→ DATA PROVIDED
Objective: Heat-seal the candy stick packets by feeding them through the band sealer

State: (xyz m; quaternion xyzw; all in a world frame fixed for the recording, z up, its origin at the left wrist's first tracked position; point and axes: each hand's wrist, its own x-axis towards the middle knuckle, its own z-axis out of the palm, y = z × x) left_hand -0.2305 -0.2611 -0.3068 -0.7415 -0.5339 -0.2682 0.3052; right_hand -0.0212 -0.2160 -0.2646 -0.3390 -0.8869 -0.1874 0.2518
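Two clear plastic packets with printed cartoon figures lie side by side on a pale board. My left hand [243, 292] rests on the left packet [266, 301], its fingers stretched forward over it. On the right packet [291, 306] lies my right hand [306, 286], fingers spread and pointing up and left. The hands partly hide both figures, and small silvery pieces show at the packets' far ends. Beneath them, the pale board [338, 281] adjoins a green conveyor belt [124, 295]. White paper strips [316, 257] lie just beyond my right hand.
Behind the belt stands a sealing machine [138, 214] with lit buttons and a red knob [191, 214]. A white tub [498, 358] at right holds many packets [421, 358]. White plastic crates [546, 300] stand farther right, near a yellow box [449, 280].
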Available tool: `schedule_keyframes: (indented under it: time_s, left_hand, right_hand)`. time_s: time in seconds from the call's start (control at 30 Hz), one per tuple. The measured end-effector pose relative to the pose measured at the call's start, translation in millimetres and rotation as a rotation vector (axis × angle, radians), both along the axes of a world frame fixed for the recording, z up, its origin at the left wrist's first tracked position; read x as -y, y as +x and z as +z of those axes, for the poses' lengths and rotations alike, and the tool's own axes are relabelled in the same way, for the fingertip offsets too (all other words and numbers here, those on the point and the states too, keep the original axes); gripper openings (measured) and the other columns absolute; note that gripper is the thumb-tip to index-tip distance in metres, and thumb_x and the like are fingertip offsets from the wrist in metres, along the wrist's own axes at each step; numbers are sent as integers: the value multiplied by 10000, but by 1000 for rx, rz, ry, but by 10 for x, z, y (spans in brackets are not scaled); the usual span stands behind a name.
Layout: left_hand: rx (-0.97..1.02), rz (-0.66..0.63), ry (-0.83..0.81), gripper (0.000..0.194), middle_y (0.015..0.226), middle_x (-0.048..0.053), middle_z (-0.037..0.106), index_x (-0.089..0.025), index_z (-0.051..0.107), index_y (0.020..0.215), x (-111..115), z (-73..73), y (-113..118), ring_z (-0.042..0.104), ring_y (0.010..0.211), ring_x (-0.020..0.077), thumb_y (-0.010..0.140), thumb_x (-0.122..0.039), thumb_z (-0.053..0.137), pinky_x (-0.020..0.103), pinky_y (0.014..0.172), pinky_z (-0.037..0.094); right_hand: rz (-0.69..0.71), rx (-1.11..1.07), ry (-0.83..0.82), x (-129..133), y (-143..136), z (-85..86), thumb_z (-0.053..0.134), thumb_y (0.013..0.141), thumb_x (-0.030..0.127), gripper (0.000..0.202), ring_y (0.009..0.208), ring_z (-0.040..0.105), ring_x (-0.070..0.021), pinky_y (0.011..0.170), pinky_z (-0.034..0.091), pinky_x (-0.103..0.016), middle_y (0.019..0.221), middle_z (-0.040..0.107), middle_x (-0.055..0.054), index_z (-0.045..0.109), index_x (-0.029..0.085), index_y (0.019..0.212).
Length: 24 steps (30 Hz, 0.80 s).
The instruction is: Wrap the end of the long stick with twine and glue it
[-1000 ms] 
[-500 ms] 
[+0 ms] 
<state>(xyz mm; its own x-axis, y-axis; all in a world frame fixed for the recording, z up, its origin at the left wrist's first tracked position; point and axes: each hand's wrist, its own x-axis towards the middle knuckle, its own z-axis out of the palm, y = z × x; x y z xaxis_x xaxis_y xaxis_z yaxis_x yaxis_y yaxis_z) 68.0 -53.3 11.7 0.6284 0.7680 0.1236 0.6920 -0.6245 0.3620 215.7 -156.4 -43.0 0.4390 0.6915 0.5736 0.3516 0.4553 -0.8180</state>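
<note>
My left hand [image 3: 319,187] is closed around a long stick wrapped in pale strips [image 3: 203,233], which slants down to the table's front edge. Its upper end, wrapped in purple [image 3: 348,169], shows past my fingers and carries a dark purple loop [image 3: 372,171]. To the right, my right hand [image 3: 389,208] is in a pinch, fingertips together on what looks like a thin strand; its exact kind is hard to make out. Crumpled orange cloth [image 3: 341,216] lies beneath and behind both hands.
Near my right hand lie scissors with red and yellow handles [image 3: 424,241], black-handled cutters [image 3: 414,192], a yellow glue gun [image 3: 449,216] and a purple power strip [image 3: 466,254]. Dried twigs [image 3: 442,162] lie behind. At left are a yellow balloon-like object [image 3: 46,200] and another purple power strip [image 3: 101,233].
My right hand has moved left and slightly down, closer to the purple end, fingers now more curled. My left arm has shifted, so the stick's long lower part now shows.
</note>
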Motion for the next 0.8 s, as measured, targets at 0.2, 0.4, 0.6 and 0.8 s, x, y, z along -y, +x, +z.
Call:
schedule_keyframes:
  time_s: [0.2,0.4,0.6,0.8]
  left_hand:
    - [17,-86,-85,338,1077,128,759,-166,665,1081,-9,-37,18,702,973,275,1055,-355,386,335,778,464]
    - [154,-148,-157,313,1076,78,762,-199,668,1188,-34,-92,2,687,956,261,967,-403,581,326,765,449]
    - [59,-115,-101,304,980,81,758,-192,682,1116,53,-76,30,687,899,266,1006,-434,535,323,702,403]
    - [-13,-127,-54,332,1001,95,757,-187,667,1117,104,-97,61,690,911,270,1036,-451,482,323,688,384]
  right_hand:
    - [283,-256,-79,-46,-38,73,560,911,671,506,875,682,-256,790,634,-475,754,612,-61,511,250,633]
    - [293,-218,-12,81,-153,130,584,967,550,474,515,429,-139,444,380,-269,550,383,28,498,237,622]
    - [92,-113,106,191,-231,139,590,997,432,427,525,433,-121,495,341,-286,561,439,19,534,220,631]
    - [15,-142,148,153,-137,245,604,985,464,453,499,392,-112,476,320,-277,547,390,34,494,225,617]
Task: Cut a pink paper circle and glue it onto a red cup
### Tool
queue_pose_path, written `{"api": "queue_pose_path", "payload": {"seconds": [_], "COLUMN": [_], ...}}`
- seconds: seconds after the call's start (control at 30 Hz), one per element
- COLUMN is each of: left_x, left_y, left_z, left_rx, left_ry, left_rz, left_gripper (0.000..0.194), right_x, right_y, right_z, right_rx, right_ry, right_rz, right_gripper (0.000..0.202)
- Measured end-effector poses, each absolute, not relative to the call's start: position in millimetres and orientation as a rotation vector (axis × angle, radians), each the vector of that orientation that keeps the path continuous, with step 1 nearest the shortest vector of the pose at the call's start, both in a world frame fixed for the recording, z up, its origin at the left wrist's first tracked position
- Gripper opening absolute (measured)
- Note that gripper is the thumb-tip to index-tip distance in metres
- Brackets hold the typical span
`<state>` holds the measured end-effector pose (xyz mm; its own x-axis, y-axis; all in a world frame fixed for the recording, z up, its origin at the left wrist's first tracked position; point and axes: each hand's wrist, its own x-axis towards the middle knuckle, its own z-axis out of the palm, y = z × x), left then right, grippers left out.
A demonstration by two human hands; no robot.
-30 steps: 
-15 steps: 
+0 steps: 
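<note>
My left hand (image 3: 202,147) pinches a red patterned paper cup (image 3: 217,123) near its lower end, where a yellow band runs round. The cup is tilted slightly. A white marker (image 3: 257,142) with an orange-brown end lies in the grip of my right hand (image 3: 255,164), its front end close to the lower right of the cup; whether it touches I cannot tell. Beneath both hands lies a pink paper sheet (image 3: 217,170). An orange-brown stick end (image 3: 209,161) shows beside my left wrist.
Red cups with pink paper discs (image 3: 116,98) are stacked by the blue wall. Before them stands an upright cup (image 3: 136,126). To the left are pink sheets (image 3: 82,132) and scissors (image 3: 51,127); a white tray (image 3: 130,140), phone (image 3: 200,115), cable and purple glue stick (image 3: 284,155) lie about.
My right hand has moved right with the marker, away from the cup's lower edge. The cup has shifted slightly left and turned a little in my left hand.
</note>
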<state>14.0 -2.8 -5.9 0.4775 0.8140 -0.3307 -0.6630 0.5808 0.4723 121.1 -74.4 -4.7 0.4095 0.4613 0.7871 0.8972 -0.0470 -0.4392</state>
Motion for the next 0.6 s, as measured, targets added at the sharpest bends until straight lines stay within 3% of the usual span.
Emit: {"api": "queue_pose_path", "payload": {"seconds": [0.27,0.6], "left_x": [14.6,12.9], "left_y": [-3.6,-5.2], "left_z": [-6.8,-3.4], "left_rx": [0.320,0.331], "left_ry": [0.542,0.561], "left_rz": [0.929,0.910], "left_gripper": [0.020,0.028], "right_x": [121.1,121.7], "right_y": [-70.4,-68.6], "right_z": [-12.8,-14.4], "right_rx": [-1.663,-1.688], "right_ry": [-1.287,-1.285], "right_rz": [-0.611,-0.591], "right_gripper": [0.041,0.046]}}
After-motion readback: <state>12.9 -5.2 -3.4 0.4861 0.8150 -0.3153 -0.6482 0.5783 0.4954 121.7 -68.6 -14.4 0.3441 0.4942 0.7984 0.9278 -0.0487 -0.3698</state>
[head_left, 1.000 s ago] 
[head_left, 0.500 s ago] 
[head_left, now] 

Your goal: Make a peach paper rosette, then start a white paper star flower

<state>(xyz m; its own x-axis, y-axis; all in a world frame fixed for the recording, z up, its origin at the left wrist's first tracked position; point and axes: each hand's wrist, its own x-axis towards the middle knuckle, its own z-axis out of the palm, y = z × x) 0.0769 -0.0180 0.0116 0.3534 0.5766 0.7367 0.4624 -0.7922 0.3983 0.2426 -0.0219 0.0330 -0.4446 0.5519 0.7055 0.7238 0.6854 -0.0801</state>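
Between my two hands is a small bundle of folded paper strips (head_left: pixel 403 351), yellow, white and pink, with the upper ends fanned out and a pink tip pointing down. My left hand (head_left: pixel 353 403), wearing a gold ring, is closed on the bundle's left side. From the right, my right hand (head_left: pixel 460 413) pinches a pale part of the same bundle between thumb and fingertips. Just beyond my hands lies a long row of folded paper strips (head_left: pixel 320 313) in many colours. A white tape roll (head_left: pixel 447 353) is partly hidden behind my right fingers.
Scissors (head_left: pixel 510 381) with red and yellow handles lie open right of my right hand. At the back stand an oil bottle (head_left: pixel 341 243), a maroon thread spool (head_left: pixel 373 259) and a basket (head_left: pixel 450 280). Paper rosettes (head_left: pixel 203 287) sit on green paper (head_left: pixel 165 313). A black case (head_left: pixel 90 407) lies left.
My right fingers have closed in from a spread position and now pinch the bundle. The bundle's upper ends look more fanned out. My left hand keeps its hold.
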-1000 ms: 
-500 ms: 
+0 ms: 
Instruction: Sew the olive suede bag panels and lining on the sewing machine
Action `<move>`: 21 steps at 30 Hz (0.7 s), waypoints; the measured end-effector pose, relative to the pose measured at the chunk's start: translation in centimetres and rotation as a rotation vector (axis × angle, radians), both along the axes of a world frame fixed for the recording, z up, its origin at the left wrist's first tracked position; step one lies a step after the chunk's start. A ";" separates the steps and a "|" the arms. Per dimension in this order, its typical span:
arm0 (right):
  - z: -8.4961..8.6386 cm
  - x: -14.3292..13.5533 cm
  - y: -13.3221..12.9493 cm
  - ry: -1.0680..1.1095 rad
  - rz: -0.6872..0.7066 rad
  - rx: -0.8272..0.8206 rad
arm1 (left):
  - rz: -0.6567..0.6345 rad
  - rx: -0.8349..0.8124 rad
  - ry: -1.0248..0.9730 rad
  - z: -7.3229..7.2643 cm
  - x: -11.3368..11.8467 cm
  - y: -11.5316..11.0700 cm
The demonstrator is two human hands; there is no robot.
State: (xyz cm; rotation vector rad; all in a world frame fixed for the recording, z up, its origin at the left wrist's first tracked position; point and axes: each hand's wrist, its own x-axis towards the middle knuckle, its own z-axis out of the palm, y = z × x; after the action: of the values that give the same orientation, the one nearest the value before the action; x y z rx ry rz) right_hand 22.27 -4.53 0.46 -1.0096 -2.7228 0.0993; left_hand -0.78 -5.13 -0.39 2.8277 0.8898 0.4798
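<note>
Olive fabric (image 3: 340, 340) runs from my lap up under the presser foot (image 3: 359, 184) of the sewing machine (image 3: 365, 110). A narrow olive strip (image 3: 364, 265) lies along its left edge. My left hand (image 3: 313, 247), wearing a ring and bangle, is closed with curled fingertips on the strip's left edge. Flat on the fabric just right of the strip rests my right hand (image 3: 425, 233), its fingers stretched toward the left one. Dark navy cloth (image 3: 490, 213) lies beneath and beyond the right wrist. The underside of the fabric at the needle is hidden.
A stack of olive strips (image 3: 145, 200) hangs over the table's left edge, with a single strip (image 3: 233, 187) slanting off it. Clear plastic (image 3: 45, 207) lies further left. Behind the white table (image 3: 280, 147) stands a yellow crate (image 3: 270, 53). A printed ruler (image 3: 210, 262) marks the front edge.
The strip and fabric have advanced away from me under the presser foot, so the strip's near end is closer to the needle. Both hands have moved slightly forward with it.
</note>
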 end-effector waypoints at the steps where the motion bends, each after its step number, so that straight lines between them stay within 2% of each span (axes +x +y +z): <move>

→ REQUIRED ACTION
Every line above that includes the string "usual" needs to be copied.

→ TASK ANSWER
Available tool: `schedule_keyframes: (indented under it: time_s, left_hand, right_hand)`. time_s: time in seconds from the call's start (control at 30 Hz), one per tuple. The measured end-effector pose relative to the pose measured at the call's start, translation in millimetres and rotation as a rotation vector (axis × angle, radians), both along the axes of a world frame fixed for the recording, z up, its origin at the left wrist's first tracked position; read x as -y, y as +x and z as +z of those axes, for the poses' lengths and rotations alike, and the tool's own axes are relabelled in the same way, for the fingertip offsets too (all other words and numbers here, those on the point and the states too, keep the original axes); gripper openings (measured) and the other columns absolute; note that gripper is the thumb-tip to index-tip distance in metres, and thumb_x and the like are fingertip offsets from the wrist in metres, along the wrist's own axes at each step; numbers are sent as integers: the value multiplied by 10000, but by 1000 for rx, rz, ry, but by 10 for x, z, y (spans in brackets are not scaled); the usual span stands behind a name.
Motion for the next 0.6 s, as measured, targets added at the sharpest bends until straight lines stay within 3% of the usual span.

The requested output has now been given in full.